The district court would only have jurisdiction to consider the § 2241 petition, if the petitioner “demonstrate[d] a retroactive change in settled substantive law subsequent to his direct appeal and first § 2255 motion.” Ham, 994 F.3d at 684.

Petitioner Waived His Right to Collaterally Attack His Sentence

This § 2255 petition also must be dismissed because Petitioner waived his right to collaterally attack his conviction and sentence.

As a general matter, “the right to attack a sentence collaterally may be waived so long as the waiver is knowing and voluntary.” United States v. Lemaster, 403 F.3d 216, 220 (4th Cir. 2005) (collecting cases). Whether a waiver is knowing and voluntary depends “upon the particular facts and circumstances surrounding that case, including the background, experience and conduct of the accused.” United States v. Davis, 954 F.2d 182, 186 (4th Cir. 1992) (citation omitted). In considering whether a waiver is knowing and voluntary, the Fourth Circuit has explained that “a defendant's solemn declarations in open court affirming [a plea] agreement .. ‘carry a strong presumption of veracity.'” United States v. White, 366 F.3d 291, 295 (4th Cir. 2004) (quoting Blackledge v. Allison, 431 U.S. 63, 73-74 (1977)). Thus, “in the absence of extraordinary circumstances,” a § 2255 motion that attacks “sworn statements made during a .. Rule 11 colloquy” will normally be dismissed. See Lemaster, 403 F.3d at 221.
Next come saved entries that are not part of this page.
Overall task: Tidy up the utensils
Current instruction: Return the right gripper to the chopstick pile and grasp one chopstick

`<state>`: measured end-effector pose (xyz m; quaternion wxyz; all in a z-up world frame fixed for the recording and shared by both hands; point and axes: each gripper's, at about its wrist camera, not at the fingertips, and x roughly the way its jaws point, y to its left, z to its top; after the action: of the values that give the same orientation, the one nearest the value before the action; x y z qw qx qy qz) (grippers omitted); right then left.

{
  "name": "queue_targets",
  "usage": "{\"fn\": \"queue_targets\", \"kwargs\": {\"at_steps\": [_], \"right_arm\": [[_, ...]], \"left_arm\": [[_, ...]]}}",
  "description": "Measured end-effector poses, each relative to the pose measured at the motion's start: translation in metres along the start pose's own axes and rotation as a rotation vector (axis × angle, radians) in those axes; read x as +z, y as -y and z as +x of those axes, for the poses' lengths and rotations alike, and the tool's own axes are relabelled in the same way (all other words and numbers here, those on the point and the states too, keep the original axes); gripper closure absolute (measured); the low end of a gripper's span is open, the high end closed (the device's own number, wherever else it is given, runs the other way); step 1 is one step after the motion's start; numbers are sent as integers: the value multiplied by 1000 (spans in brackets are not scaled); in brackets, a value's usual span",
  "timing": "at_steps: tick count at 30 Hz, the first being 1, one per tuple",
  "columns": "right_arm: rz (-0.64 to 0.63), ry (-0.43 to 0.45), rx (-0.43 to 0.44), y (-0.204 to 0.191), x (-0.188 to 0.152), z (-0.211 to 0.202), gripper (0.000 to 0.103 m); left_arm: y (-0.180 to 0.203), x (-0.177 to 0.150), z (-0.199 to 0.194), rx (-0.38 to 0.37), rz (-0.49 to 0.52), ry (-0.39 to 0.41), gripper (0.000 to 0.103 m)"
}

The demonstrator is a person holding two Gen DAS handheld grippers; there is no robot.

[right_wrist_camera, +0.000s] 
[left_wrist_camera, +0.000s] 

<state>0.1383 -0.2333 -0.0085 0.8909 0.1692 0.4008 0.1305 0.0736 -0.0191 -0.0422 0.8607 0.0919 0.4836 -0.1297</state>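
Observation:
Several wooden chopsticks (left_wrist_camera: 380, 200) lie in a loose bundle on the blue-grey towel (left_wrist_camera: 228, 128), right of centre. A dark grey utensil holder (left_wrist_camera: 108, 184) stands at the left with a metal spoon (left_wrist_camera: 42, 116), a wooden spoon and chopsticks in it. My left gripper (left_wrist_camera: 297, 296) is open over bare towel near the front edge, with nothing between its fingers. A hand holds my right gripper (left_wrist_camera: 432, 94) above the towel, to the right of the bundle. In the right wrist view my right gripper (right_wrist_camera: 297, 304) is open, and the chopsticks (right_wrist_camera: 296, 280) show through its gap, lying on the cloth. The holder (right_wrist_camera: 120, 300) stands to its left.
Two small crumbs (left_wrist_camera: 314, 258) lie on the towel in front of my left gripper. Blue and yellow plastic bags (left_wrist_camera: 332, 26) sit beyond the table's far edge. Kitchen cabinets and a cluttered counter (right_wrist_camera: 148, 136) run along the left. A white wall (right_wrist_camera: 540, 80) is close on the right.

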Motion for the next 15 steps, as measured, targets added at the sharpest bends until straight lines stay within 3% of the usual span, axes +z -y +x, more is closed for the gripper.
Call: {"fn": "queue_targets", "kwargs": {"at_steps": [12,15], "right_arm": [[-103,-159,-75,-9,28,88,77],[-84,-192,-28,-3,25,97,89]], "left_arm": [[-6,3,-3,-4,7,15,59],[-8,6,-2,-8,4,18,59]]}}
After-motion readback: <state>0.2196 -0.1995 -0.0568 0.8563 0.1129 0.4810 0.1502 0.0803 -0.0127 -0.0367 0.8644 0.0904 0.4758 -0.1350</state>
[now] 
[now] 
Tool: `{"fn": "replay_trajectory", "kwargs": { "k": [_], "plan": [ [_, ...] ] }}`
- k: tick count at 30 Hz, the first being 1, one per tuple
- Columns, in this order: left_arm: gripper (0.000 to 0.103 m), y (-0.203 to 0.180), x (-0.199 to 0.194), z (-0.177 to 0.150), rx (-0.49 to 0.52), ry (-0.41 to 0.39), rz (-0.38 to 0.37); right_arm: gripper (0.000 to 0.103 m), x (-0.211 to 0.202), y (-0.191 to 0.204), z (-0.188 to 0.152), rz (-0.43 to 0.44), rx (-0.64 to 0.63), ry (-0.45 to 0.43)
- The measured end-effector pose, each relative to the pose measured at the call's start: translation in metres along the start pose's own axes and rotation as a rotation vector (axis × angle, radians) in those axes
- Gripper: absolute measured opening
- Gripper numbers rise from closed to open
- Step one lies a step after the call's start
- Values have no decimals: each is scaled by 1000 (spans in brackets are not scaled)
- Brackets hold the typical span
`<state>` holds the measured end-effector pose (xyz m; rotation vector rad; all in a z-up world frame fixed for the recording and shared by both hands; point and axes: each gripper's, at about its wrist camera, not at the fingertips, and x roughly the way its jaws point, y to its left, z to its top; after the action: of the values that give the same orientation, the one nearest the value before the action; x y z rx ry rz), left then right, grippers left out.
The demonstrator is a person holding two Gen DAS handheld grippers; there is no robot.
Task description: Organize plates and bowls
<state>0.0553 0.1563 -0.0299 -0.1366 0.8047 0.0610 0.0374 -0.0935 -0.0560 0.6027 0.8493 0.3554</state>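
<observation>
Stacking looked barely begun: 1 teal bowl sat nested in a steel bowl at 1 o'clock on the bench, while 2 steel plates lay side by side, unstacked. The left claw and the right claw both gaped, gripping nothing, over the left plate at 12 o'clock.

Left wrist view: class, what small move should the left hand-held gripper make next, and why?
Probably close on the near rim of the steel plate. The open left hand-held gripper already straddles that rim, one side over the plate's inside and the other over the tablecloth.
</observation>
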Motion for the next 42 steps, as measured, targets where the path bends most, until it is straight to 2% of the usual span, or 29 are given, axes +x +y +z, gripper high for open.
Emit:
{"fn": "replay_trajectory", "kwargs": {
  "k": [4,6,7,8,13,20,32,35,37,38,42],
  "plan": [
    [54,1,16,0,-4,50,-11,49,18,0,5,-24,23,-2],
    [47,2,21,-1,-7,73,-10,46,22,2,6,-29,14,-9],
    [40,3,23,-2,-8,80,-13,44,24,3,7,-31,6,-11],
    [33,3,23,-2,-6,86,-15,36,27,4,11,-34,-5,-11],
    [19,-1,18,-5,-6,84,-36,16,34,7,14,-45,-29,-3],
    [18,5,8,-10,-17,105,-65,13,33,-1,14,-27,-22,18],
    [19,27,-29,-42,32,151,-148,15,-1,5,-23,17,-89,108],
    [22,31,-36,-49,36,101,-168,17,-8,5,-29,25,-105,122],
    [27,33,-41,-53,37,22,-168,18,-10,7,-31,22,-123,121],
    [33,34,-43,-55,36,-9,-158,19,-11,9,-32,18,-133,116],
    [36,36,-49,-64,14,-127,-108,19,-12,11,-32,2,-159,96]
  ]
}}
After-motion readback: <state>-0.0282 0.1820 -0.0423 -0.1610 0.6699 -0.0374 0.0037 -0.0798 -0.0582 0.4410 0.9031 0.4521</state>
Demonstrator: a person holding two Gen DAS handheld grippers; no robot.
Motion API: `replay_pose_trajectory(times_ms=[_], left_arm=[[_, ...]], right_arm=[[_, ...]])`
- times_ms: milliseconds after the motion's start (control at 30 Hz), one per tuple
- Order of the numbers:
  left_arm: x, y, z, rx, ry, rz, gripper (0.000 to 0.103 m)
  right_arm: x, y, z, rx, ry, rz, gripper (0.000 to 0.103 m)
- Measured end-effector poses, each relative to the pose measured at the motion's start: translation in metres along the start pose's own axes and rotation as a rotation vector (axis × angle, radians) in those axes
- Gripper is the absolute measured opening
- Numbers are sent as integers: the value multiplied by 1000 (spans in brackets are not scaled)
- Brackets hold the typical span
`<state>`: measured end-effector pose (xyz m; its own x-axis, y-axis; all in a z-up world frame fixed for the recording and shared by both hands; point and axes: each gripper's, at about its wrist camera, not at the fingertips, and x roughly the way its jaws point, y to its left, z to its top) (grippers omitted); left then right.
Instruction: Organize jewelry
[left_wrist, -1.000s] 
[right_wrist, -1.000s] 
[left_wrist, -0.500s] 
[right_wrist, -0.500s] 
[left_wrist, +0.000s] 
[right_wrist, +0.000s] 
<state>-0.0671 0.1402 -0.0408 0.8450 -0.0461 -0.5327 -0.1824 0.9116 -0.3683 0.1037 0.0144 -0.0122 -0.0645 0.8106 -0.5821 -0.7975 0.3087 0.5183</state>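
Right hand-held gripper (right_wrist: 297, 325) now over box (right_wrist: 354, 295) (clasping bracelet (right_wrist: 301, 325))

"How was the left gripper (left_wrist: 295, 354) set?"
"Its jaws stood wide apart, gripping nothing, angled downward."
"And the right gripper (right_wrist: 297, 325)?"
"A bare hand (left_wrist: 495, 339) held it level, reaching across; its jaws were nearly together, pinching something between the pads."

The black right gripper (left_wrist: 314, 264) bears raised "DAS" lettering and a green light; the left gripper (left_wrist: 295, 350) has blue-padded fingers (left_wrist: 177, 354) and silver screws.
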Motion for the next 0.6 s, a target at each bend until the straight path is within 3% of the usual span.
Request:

The Court finds that Petitioner made a knowing and voluntary waiver of his right to collaterally attack his conviction or sentence. Specifically, in his plea agreement, Petitioner “further agree[d] to waive [his] right to collaterally attack, pursuant to Title 28 United States Code, Section 2255, the judgment and any part of the sentence imposed upon [him] by the Court.” Dkt. 34 at 4. Petitioner also agreed that he “will not ... appeal any sentencing guidelines factors or the court's application of the sentencing guideline factors to the facts of [his] case.” Id. Then, at his guilty plea hearing, the Court asked Petitioner's counsel whether Petitioner was waiving his right to collaterally attack his sentence, and he responded, “Yes sir.” Dkt. 52 at 9. Similarly, the Assistant United States Attorney advised Petitioner that he was waiving his right to any collateral attack, as a term of the plea agreement. Id. The Court asked Petitioner whether he had read and understood the plea agreement before he signed it, and Petitioner responded,

“Yes I did.” And the Court further asked Petitioner, “and you understand what they were talking about when they were talking about waivers and that sort of thing in the agreement,” to which Petitioner responded, “Yes I have.” Id. at 9-10. In addition, the Court also asked Petitioner if he “had ample time to consult with [his] attorney?”, and Petitioner responded, “Yes, I have.” Id. at 3. And the Court asked Petitioner if he was “fully satisfied with the counsel, representation, and advice given to [him] in this case by [his counsel]?”, and Petitioner responded, “Yes, I am.” Id. at 4.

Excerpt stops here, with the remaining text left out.